◆ What the exercise asks
Print the data that follows, exactly and completely.
--- START ---
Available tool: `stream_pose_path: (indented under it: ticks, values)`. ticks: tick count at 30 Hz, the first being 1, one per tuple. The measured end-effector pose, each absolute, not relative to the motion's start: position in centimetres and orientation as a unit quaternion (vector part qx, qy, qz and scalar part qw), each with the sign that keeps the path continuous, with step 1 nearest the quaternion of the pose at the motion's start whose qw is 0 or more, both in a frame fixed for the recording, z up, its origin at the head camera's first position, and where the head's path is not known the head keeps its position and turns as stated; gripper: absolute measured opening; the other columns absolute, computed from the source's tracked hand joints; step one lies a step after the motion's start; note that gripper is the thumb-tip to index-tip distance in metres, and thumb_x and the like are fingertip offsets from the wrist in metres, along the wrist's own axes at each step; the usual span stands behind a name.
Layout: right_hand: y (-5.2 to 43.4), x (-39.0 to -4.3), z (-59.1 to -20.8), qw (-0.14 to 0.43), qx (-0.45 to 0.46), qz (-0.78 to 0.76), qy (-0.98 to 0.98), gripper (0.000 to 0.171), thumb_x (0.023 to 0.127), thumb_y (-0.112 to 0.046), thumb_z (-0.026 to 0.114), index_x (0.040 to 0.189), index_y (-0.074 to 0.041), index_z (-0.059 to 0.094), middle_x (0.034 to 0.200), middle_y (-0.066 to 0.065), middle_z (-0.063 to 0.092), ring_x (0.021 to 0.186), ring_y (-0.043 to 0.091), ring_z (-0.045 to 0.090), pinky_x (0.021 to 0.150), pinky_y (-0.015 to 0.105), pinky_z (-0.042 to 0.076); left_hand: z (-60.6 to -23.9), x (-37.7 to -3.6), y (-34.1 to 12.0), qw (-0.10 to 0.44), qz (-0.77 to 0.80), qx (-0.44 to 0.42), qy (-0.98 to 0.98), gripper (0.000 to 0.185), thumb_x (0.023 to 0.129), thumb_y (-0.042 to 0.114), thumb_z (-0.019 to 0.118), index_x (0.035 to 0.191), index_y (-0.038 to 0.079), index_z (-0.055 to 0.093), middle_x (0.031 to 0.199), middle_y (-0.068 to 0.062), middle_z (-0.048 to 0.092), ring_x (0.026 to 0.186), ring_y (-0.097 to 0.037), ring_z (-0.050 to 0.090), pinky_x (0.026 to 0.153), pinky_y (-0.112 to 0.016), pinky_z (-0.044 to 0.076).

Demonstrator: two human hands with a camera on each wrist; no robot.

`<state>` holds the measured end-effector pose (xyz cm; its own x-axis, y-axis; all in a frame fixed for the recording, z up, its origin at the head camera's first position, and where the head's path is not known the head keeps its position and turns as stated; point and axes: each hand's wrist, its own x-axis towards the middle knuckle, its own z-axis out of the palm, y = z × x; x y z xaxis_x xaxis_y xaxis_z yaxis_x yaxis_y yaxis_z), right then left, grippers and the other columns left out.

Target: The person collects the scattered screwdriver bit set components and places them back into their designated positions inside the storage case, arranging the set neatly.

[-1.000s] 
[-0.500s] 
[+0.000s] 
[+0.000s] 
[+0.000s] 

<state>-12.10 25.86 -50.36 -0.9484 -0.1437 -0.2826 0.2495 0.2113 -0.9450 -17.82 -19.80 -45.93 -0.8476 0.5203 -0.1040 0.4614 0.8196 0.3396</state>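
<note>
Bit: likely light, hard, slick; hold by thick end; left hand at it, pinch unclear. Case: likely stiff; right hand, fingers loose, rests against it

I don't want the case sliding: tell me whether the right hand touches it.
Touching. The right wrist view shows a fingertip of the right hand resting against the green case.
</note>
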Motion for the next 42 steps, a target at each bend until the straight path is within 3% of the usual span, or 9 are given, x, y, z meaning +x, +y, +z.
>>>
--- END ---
◆ Result below
Available tool: `stream_pose_path: (indented under it: ticks, values)`. ticks: tick count at 30 Hz, the first being 1, one per tuple. The measured end-effector pose, each absolute, not relative to the motion's start: position in centimetres and orientation as a unit quaternion (vector part qx, qy, qz and scalar part qw), each with the sign that keeps the path continuous, with step 1 nearest the quaternion of the pose at the motion's start whose qw is 0 or more, both in a frame fixed for the recording, z up, its origin at the head camera's first position, and where the head's path is not known the head keeps its position and turns as stated; gripper: absolute measured opening; the other columns absolute, computed from the source's tracked hand joints; step one lies a step after the motion's start; note that gripper is the thumb-tip to index-tip distance in metres, and thumb_x and the like are fingertip offsets from the wrist in metres, along the wrist's own axes at each step; the usual span stands behind a name.
Layout: right_hand: y (-5.2 to 43.4), x (-39.0 to -4.3), z (-59.1 to -20.8), qw (-0.14 to 0.43), qx (-0.45 to 0.46), qz (-0.78 to 0.76), qy (-0.98 to 0.98), gripper (0.000 to 0.171), thumb_x (0.023 to 0.127), thumb_y (-0.112 to 0.046), thumb_z (-0.026 to 0.114), index_x (0.040 to 0.189), index_y (-0.074 to 0.041), index_z (-0.059 to 0.094), middle_x (0.034 to 0.200), middle_y (-0.066 to 0.065), middle_z (-0.063 to 0.092), ring_x (0.021 to 0.186), ring_y (-0.043 to 0.091), ring_z (-0.045 to 0.090), pinky_x (0.021 to 0.150), pinky_y (-0.015 to 0.105), pinky_z (-0.042 to 0.076); left_hand: z (-60.6 to -23.9), x (-37.7 to -3.6), y (-34.1 to 12.0), qw (-0.10 to 0.44), qz (-0.77 to 0.80), qx (-0.44 to 0.42), qy (-0.98 to 0.98), gripper (0.000 to 0.185), thumb_x (0.023 to 0.129), thumb_y (-0.042 to 0.114), thumb_z (-0.019 to 0.118), index_x (0.035 to 0.191), index_y (-0.038 to 0.079), index_z (-0.055 to 0.093), middle_x (0.031 to 0.199), middle_y (-0.068 to 0.062), middle_z (-0.048 to 0.092), ring_x (0.026 to 0.186), ring_y (-0.097 to 0.037), ring_z (-0.050 to 0.090), pinky_x (0.026 to 0.153), pinky_y (-0.112 to 0.016), pinky_z (-0.044 to 0.076).

Demonstrator: two human hands with a camera on each wrist; no robot.

`<state>` holds the measured end-effector pose (xyz cm; its own x-axis, y-axis; all in a frame fixed for the recording, z up, its origin at the head camera's first position, and where the head's path is not known the head keeps its position and turns as stated; point and axes: each hand's wrist, its own x-axis towards the middle knuckle, its own z-axis out of the palm, y = z × x; x y z xaxis_x xaxis_y xaxis_z yaxis_x yaxis_y yaxis_z), right then left, grippers and the other columns left out.

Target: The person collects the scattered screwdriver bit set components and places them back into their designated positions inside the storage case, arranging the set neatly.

[-1.000s] 
[-0.500s] 
[+0.000s] 
[+0.000s] 
[+0.000s] 

<state>-12.10 25.86 -50.36 -0.9484 -0.1437 -0.2826 0.2495 0.2113 -0.9450 -17.82 -19.80 -45.93 -0.8476 0.5203 -0.1040 0.4614 0.8196 0.3396</state>
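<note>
Bit: likely light, hard, slick; hold by thick end; left hand at it, pinch unclear. Case: likely stiff; right hand, fingers loose, rests against it

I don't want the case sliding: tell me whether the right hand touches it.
Touching. The right wrist view shows a fingertip of the right hand resting against the green case.
</note>
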Motion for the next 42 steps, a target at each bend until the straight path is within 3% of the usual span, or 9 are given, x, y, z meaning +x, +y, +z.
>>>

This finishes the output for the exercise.